The primary argument for used is the lower total cost of ownership on the same work output. A contractor buying a used 60-foot boom for $70,000 versus a new one for $125,000 is saving $55,000 in financed cost. If the machine holds together through the loan term, that savings goes directly to margin. Most contractors who have bought multiple units know which machines in which condition ranges represent good value, and they buy used deliberately.
If your situation calls for financing a new machine, we handle that too. See the boom lift equipment loan page. For used machines financed at the short-doc threshold, our short-doc financing page covers what documentation that path requires.
Found the Machine? We Fund the Deal
Send us the year, make, model, hours, and seller. We tell you the lender fit, the expected terms, and what documentation you need. $50,000 minimum, B and C credit welcome, most deals closed in roughly two weeks.
Common Questions
Can I finance a used boom lift that is 10 or 12 years old?

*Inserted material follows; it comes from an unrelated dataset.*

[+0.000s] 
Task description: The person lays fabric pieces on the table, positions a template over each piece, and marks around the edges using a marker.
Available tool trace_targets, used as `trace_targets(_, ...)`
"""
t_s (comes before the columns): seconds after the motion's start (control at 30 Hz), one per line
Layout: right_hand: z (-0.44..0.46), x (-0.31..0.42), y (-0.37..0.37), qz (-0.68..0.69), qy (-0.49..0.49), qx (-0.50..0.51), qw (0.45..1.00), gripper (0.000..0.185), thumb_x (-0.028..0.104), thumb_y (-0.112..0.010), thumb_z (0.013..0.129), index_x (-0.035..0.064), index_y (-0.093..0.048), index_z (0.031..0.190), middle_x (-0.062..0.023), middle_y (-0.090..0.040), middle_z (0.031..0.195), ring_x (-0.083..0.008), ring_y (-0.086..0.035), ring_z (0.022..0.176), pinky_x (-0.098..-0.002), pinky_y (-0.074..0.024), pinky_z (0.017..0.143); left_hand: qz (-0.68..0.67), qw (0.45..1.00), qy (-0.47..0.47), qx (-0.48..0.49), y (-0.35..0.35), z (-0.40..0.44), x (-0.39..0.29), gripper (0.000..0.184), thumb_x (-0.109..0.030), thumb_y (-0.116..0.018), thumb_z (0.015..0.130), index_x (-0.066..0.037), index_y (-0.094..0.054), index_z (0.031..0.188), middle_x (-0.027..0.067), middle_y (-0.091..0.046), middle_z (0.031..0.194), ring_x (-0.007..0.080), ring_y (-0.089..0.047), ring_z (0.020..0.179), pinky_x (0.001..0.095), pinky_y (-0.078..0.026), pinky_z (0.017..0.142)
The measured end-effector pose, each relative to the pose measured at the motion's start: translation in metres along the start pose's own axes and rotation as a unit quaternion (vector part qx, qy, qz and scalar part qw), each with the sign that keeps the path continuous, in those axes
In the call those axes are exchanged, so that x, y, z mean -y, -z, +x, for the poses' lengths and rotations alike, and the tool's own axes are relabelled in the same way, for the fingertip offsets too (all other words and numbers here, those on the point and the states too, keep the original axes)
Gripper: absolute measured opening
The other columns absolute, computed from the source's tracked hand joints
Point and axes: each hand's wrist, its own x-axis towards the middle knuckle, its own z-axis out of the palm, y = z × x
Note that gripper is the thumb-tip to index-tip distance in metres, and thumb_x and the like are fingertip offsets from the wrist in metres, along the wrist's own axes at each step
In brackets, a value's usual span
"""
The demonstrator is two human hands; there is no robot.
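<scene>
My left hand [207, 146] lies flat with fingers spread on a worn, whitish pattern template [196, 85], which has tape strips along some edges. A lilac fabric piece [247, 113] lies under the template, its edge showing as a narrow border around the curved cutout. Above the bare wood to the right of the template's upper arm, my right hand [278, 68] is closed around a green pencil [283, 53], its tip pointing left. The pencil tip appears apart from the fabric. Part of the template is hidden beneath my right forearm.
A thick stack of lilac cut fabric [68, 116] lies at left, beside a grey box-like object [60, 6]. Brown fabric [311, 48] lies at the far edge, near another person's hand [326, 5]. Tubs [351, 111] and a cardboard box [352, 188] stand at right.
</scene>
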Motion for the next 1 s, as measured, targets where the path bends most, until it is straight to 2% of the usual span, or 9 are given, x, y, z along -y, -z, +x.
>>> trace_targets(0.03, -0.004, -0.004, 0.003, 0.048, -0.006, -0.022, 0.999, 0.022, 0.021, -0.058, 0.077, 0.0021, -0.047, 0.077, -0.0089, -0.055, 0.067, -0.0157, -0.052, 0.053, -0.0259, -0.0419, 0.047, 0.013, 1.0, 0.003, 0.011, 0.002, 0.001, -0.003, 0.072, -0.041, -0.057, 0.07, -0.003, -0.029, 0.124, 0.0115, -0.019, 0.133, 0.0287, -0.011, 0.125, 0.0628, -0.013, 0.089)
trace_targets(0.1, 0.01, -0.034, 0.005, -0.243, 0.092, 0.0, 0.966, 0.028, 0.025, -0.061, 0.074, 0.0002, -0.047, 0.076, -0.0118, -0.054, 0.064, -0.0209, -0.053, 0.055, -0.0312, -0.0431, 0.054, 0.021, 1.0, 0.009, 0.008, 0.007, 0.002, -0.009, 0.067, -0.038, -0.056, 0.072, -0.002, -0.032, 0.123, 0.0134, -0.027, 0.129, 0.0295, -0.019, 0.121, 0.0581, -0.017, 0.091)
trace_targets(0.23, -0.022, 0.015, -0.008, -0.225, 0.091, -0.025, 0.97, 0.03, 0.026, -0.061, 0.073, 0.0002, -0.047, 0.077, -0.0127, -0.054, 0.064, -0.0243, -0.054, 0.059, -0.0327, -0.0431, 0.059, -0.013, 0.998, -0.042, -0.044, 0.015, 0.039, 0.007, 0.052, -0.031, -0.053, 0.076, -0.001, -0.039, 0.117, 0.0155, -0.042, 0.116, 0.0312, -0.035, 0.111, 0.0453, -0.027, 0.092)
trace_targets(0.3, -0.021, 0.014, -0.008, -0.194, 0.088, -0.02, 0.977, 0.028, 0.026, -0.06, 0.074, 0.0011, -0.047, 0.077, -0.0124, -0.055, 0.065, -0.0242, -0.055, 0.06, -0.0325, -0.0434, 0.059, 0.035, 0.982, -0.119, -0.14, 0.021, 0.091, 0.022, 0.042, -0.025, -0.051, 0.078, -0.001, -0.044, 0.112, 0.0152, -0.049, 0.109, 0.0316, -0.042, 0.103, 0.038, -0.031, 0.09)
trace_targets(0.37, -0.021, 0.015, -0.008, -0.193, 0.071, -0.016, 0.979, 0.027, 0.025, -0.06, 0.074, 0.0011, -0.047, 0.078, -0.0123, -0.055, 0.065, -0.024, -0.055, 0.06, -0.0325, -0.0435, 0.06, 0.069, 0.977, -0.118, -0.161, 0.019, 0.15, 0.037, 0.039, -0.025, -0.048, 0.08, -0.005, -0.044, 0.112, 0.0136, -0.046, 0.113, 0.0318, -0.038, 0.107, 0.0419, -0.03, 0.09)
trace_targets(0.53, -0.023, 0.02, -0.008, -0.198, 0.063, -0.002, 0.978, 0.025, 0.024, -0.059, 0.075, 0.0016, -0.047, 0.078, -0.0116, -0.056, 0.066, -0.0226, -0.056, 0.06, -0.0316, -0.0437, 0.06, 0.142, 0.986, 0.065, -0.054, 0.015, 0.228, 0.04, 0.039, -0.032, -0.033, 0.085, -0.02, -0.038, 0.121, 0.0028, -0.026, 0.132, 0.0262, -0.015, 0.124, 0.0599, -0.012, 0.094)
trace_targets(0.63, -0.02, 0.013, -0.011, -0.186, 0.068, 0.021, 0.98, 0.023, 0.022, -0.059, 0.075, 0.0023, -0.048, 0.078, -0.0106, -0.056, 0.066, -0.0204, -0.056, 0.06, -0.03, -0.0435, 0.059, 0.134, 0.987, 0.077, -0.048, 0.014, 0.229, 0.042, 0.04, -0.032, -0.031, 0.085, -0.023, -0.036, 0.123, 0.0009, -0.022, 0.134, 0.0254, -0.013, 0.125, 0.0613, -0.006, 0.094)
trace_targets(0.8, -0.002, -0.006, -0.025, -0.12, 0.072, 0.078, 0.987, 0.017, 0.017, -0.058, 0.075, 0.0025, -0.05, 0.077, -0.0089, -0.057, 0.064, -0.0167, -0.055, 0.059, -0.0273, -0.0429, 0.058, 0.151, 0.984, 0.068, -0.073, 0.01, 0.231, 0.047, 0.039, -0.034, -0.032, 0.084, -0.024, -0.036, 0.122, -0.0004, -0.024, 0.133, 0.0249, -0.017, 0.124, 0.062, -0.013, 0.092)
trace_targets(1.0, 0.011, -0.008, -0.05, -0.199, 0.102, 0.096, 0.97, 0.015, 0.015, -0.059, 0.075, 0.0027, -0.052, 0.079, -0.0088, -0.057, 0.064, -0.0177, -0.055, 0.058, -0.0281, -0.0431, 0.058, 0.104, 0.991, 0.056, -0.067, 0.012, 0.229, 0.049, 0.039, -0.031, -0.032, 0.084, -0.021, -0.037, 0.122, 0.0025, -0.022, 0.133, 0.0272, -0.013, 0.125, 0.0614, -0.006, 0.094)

Machines in the 10-to-12-year range are at the edge of most lenders' standard criteria. It is not an automatic no, but the lender pool narrows. We may need an independent inspection, and the down payment requirement can increase. If the machine is clean and the price is right relative to market, we can often still get it done.
I found a unit on IronPlanet that closes in 48 hours. Can you fund that fast?
The best approach is to get a pre-approval before you bid. We can approve you for an amount and machine spec in advance so the only thing left after the auction is the final paperwork. Funding after an auction typically takes five to ten business days from when we have the invoice and your documents.
The machine I want has no service records. Is that a problem?
It makes the deal harder but not impossible. Lenders may require a third-party inspection to substitute for the missing records, and the terms may be slightly less favorable. A machine with no service history is priced lower in the market for exactly this reason, so the economics may still work.
Can I finance attachments along with the used boom?
Sometimes. If the attachments are significant in value and part of the purchase, some lenders will include them in the financed amount. Soft attachments with low residual value are harder to finance. We look at the specific package and tell you what is includable.
Does the seller need to be a business, or can I buy from an individual?
Individuals can be sellers. The requirement is clear title. If the machine has a lien from a prior lender, that lien needs to be paid off as part of the transaction. We handle that coordination regularly.